Tuesday 29 May 2012

The problem with performance measures (e.g. REF and NSS)

Increasingly, in all walks of life and all fields of work, performance now has to be quantified; we must all be given a number that identifies how good we are at whatever we do.

For academics we have the Research Excellence Framework (REF) exercise, which aims to measure the research performance of individual departments and whole universities, the National Student Survey (NSS) to measure the student experience and numerous newspaper league tables. In particular, the REF (formerly the Research Assessment Exercise, RAE) is a very influential performance indicator since it directly determines the distribution of one of the major funding sources for UK. It attracts a fair amount of comment as a result. See, for example, these informative posts calling the REF a time-wasting monster (Dorothy Bishop) and defending it (Andrew Derrington). Those articles have focused predominantly on whether the REF is good value for money (since it costs tens of millions of pounds to run).

I see a different problem with the REF, and also with all the other performance measures that are currently in use, which is that we simply have no idea how well the measures quantify what we want to know. All scientists know that in order to declare one treatment 'better' than another, we need not only a measure of its performance, but also an understanding of how good that measure is. None of us, beyond about first year undergraduate, would dream of presenting a mean without an error bar. We would also not give values beyond the number of decimal places that we can measure. We would certainly want to explain in our journal articles the caveats that should be taken into account to prevent people from over-interpreting our data.

Yet the REF, the NSS, and all of the newspaper league tables seem to be exempt from these things that all psychologists would consider good practice. So how do they 'measure up'? Are they reliable and precise? Do they even measure the thing they claim to [ed: 'valid', for the scientists in the readership]?

The authors of the posts above don't seem concerned about whether REF is an accurate measure. Dorothy Bishop's blog asserts that the REF yields no surprises (which would make it pointless but not inaccurate). Really? The top four or five might be obvious, but as you look down the list do you really find all those entries unsurprising? I don't want to name names, but I find it surprising how high some of those institutions appear to be, and similarly how low others are. 

If I look at the tables of departments within my own field, rather than at the institutional ranks, I am very surprised indeed. I don't have any evidence to show that they are inaccurate or noisy other than my own experience (to quantify that we would need to conduct the exercise twice in quick succession with a new panel, which never occurs). But I certainly have my doubts about whether a REF rank of 10 is actually different to a REF rank of 15, say, or even 20. I mean 'significantly different' to use the same bar that we set for our scientific reporting. The question turns out to be incredibly important given the financial impact. In the newspaper league tables, which are created on much smaller budgets, my own department's ranking year-on-year changes enormously without any dramatic changes to the department or course.

Ok, so these measures might be somewhat noisy, but do they at least measure the thing we want? That isn't clear either.
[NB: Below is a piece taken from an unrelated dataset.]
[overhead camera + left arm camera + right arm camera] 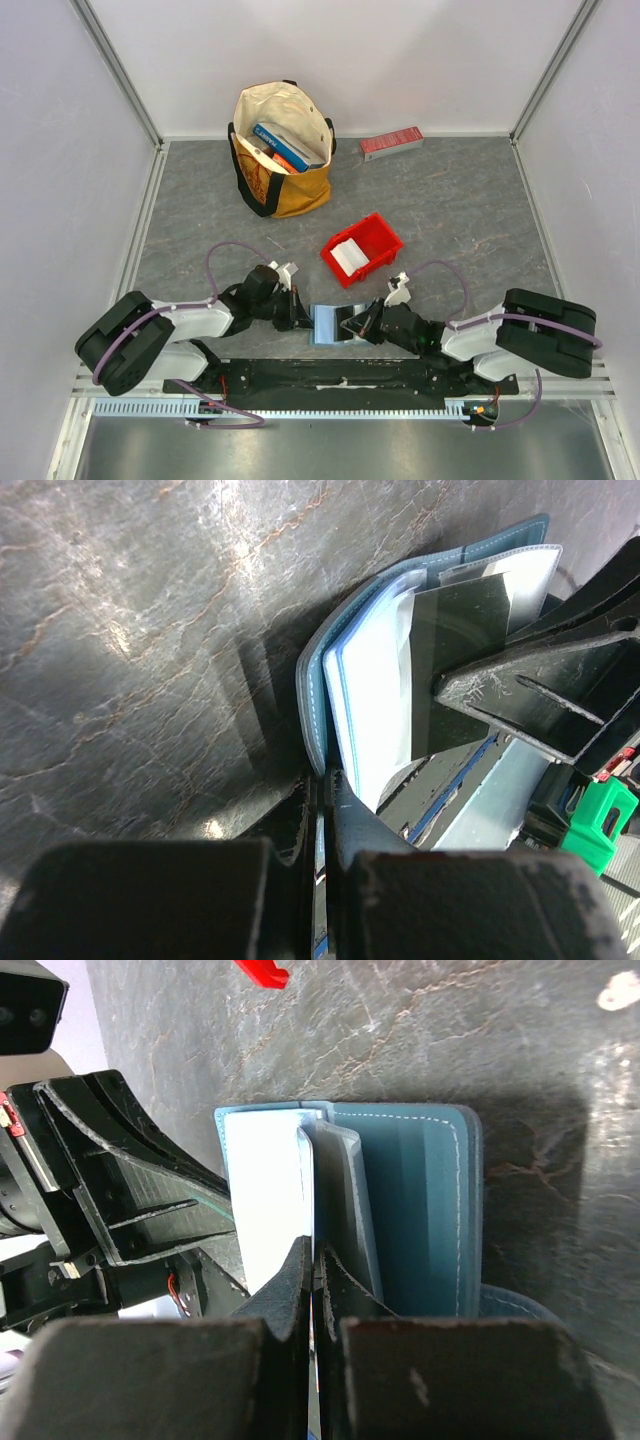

In the case of the REF we have no measure with which to compare other than our own personal judgements. And if the two disagree I suppose we have to decide that "the REF was based on more data than my opinion" so it wins. In fact, possibly the fact that Dorothy finds the tables unsurprising is that she has more experience (she certainly does). Without a gold standard, or any other metric at all for that matter, how do we decide whether REF is measuring the 'right' thing? We don't. We just hope. And when you hear that some universities are drafting in specialists to craft the documents for them, while other departments leave the job to whoever is their Director of Research, I suspect what we might be measuring is not how good an institution is at research, but how much they pay for their public relations people. How well they convince people or their worth and, possibly, how willing they are to 'accentuate' their assets.

Andrew Derrington (aka Russell Dean) points out that REF (and RAE) "seem to have earned a high degree of trust." I'm not sure who trusts it so much (possibly just the senior academic managers?) but even if it is trusted we know that doesn't mean it's good, right? It could well be the simple problem that people put far too much faith in a number when given one. Even highly competent scientists.

I think it's far from clear that the REF is measuring what we want, and even less that it's doing so accurately. But I should add that I don't have a better idea. I'm not saying we should throw the baby out with the bathwater. Maybe I'm just saying be careful about trying to interpret what a baby says.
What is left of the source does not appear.